EXERCISE INSTRUCTIONS: Repeat only the stretch of lines below that runs from the line with "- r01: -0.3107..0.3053" through the line with "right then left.", unaltered.

Items listed in a dataset:

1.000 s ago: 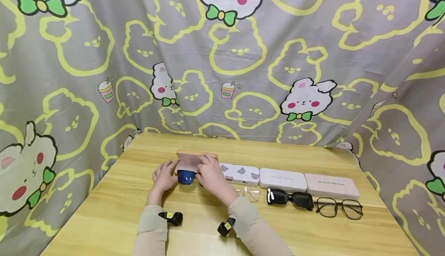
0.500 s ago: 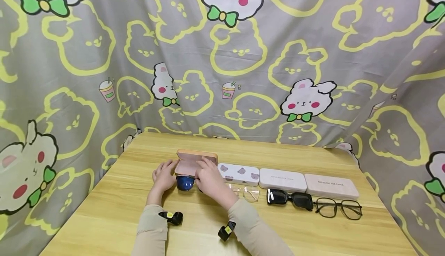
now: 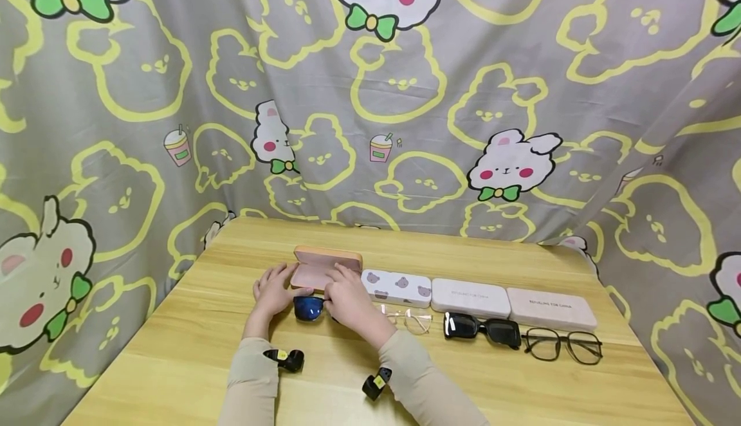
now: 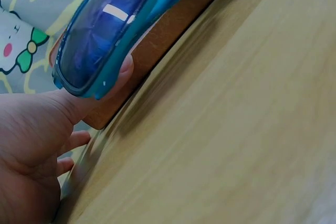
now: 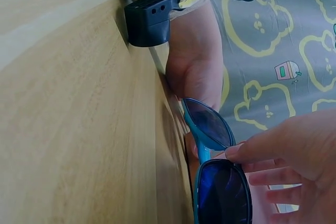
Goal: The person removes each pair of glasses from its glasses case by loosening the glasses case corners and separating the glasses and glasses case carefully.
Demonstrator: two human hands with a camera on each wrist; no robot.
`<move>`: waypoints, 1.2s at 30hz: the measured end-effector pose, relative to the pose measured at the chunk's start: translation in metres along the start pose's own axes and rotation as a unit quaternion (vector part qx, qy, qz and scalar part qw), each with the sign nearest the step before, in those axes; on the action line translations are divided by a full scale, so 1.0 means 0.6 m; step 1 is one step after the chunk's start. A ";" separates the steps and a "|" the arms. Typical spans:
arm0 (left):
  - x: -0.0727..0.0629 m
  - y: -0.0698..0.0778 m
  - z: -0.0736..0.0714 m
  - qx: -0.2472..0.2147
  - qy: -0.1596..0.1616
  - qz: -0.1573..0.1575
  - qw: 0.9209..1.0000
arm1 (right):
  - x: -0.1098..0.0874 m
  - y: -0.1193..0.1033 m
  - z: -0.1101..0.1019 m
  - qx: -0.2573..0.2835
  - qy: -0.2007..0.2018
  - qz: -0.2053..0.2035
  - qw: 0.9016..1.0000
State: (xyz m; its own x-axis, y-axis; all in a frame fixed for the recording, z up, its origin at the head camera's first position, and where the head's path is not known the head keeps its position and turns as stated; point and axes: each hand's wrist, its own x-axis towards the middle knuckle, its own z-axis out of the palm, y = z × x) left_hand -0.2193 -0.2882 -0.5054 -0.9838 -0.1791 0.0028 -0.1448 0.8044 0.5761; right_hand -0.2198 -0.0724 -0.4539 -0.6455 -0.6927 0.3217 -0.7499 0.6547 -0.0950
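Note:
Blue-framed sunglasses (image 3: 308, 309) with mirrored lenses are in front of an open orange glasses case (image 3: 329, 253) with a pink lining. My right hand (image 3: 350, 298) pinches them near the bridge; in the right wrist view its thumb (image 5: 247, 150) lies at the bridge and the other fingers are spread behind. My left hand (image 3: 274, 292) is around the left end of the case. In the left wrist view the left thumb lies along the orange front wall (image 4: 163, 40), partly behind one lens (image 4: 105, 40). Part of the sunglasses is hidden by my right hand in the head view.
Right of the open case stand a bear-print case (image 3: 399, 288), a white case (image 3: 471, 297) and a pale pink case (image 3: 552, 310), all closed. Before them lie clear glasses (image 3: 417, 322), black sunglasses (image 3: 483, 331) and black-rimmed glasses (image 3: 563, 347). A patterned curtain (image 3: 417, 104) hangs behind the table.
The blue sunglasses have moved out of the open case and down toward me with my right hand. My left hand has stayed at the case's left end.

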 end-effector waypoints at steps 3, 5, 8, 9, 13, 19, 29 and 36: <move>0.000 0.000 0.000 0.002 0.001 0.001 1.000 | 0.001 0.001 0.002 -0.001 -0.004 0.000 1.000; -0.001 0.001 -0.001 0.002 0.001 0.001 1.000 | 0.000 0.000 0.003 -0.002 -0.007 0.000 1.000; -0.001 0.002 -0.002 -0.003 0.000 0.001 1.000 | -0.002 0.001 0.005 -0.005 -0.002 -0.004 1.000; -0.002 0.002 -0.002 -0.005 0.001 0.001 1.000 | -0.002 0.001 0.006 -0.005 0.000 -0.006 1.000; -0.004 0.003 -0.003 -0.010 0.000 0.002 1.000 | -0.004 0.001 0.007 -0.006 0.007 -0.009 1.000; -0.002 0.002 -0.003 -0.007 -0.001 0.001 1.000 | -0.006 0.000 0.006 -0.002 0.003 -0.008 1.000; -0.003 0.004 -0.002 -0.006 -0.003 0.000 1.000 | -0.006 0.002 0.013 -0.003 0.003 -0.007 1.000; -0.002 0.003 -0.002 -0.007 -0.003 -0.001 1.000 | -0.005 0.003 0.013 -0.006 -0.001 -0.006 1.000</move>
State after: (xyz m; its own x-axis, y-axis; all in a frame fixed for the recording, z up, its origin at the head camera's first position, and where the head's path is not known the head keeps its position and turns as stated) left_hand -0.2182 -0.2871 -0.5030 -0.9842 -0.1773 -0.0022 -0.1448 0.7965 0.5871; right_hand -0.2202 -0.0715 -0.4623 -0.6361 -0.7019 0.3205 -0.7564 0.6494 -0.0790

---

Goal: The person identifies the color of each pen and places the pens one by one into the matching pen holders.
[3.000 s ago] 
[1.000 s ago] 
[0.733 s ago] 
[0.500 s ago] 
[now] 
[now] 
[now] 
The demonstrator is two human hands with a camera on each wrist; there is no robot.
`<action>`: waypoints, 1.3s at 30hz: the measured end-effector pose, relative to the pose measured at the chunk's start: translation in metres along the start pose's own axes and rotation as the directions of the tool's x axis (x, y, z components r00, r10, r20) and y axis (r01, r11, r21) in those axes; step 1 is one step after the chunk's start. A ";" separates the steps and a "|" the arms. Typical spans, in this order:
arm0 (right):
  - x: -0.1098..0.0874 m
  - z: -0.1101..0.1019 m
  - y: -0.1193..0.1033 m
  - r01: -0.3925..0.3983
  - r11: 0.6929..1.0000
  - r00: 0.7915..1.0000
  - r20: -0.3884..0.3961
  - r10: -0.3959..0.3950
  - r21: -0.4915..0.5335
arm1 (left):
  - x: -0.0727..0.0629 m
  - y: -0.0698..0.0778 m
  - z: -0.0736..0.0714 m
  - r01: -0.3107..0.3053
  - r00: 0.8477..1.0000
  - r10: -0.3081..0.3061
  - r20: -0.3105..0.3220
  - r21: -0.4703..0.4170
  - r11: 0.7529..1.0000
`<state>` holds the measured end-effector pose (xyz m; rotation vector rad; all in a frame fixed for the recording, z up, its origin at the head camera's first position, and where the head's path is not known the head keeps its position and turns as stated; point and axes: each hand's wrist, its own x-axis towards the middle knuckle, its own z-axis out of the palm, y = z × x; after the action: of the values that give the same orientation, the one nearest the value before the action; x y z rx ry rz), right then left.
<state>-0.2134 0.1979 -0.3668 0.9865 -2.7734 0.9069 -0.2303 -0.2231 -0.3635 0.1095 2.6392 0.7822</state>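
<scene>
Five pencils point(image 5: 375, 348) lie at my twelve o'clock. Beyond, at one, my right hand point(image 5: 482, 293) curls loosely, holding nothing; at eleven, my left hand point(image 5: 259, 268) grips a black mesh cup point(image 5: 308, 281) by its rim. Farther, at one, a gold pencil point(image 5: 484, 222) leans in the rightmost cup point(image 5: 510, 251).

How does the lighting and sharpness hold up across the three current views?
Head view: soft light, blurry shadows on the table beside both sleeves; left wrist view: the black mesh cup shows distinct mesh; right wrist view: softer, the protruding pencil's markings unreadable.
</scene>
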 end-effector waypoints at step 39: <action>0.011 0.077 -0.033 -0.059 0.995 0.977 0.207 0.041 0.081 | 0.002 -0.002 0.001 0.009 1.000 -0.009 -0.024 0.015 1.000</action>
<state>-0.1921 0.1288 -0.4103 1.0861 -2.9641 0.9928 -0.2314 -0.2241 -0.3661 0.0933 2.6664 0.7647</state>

YOUR RESPONSE:
  - r01: -0.3107..0.3053
  - r00: 0.8477..1.0000
  - r10: -0.3081..0.3061
  - r20: -0.3105..0.3220
  - r21: -0.4703..0.4170
  - r11: 0.7529..1.0000
`<state>` holds the measured end-effector pose (xyz m; rotation vector rad; all in a frame fixed for the recording, z up, its origin at the head camera's first position, and where the head's path is not known the head keeps its position and turns as stated; point and axes: each hand's wrist, its own x-axis towards the middle knuckle, its own z-axis out of the palm, y = z × x; after the action: of the values that give the same orientation, the one nearest the value before the action; x y z rx ry rz), right then left.

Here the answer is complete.